[WHAT IS EXPECTED]
With the pictures omitted, set down exactly the lines from the one that contains "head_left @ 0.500" through the last line of the data.

[SUPPLIED MATERIAL]
----

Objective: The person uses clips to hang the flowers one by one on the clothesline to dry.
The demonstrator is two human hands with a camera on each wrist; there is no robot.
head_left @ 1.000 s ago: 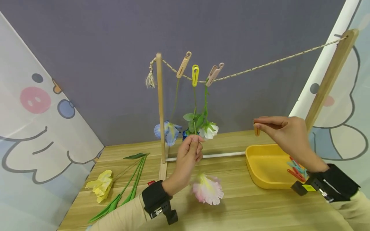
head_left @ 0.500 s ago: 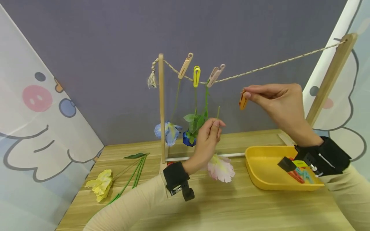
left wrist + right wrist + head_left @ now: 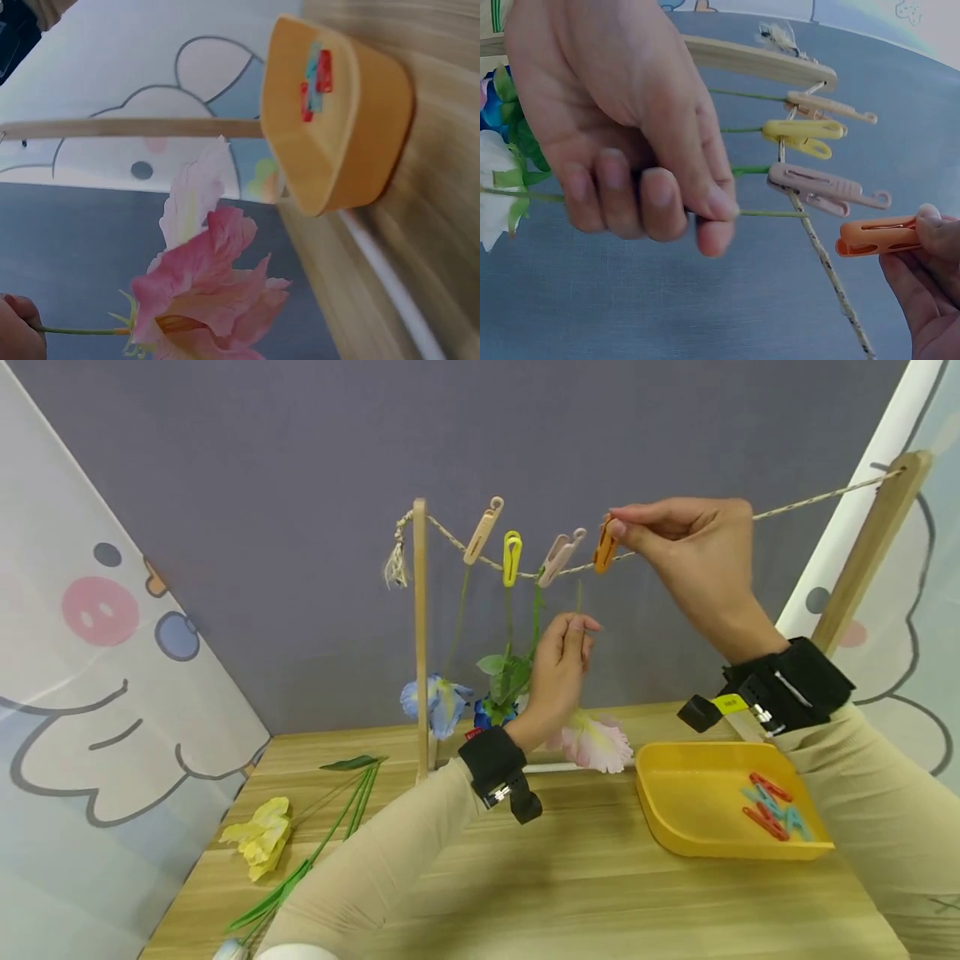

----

[RESPONSE BELOW]
head_left @ 0.500 s ago: 
left wrist + right wrist + head_left @ now: 

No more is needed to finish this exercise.